Dpo pubblico: le dritte del Garante Privacy

Un nuovo documento del Garante Privacy fa luce su alcuni aspetti relativi ai compiti ed ai criteri di designazione del DPO nel settore pubblico.

Gli argomenti affrontati sono diversi e, tutti, già oggetto di vivaci discussioni in questi primi anni di applicazione del Regolamento Europeo sulla protezione dei dati.

Per ragioni di sintesi qui affronteremo i temi che a noi sono parsi più rilevanti.

Sui criteri di scelta del Dpo

Particolare attenzione viene posta dal garante ai criteri di selezione del Dpo. In particolare si torna sulla vexata quaestio dei titoli necessari.

Il Garante osserva come il Regolamento non richieda né il titolo di avvocato, né lo svolgimento di determinati corsi, il che fa giustizia di tutti i percorsi formativi più o meno seri nati negli ultimi anni. Le certificazioni volontarie possono essere un elemento utile per la valutazione delle competenze, che, tuttavia, precisa il Garante, possono essere dedotte anche da altri fattori, per esempio dall’esperienza nel settore della protezione dei dati oppure dai particolari incarichi ricoperti.

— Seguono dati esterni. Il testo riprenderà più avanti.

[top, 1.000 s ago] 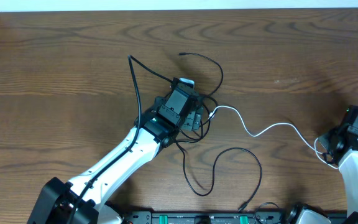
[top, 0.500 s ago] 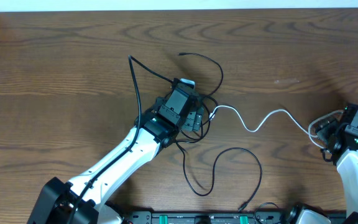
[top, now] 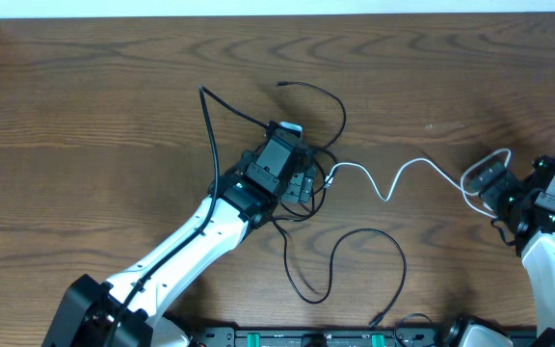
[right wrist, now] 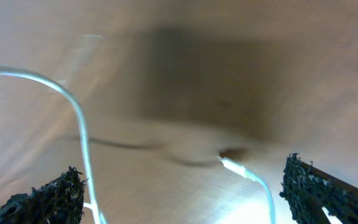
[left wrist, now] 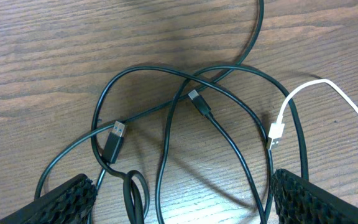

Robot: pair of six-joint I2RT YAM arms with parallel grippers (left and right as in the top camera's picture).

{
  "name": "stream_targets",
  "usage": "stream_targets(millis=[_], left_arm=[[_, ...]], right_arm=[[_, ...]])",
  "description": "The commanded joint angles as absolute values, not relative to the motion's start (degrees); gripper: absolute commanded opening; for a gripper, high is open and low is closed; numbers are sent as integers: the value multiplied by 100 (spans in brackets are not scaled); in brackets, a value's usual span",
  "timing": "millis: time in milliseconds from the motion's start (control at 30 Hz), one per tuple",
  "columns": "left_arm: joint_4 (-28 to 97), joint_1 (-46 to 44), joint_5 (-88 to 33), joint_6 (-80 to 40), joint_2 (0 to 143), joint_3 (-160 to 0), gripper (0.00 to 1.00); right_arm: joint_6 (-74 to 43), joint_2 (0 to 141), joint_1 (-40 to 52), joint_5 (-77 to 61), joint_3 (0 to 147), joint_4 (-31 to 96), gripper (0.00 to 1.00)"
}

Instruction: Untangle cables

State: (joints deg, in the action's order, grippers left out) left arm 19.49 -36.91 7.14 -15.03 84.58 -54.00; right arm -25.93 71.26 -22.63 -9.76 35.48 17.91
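My left claw (left wrist: 182, 186) hangs wide open just above the knotted black cables (left wrist: 201, 106). My right claw (right wrist: 182, 180), also wide, has the white cable (right wrist: 81, 124) loose between its fingers. Closing my left claw blindly could pinch several strands and tighten the knot.

The tabletop (top: 85, 87) is brown wood, strongly grained, with a dull sheen. The black cables (left wrist: 112, 142) look like smooth, rubbery plastic, faintly glossy. The white cable (left wrist: 276, 130) is smooth plastic with a bright metal plug tip. The pads (left wrist: 67, 199) on the left jaws are matt black, rough and honeycombed.
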Motion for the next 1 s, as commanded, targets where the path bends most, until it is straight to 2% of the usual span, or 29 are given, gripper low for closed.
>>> stream_targets(millis=[0, 233, 500, 700, 867, 967], left_arm=[[1970, -3667, 661, -1533, 8565, -5461, 91], [1970, -3667, 663, -1533, 8573, -5461, 91], [1973, -3667, 663, -1533, 8573, -5461, 91], [1970, -3667, 663, -1533, 8573, -5461, 91], [2003, -3667, 663, -1533, 8573, -5461, 91], [2010, -3667, 663, -1533, 8573, -5461, 91]], right_arm=[[-2106, 7153, -2239, -2274, 3540, 1485, 99], [-1817, 7153, -2239, -2985, 3540, 974, 99], [-650, 7153, -2239, -5059, 3540, 821, 99], [-685, 7153, -2239, -5240, 3540, 902, 99], [-484, 7153, -2239, -6383, 3540, 475, 99], [-652, 7153, -2239, -6499, 3540, 163, 99]])
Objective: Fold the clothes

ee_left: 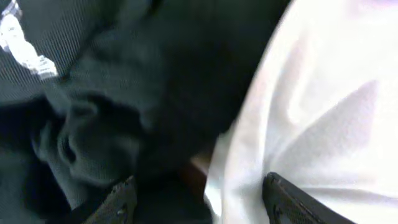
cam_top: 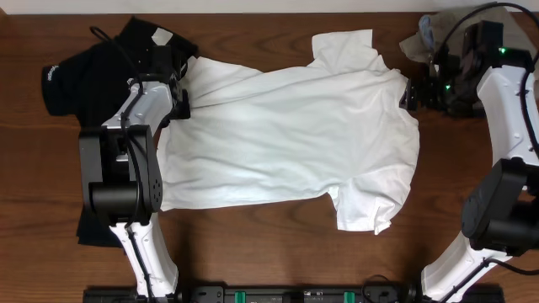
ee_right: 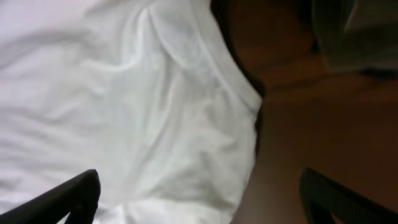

Non è sufficiente, pertanto, essere avvocato per ricoprire questo delicato ruolo se poi fa difetto la specifica conoscenza tecnica che un ruolo così delicato richiede. Il Garante pertanto invita le Pubbliche Amministrazioni a fare attenzione a non porre criteri discriminatori nei bandi di selezione, richiedendo requisiti che la legge non prevede.

Attenzione agli squali

Un’altra questione evidenziata e stigmatizzata dal Garante è quella delle società che, in questi anni, si sono accaparrate centinaia di incarichi senza poi essere in grado di offrire un’assistenza efficace agli Enti.

Nei procedimenti di selezione, pertanto, il Garante invita a prendere in considerazione anche tale aspetto, evitando di conferire incarichi a siffatte realtà e, quindi, a non considerare solo il criterio dell’offerta più bassa che, oltre a favorire l’accumulazione di incarichi, svilisce la qualità del servizio offerto.

Sempre nell’ottica di un’apertura del mercato, il Garante evidenzia anche come, nel caso di incarichi conferiti a persone giuridiche, non sia necessario che il ruolo sia ricoperto da un lavoratore subordinato della ditta incaricata, ben potendo questi essere a questa collegato anche da un contratto d’opera. Sintomatico il fatto che il Garante richiami a sostegno di tale assunto proprio il testo del Regolamento nella sua lingua originaria, l’inglese: “each member of the organisation exercising the functions of”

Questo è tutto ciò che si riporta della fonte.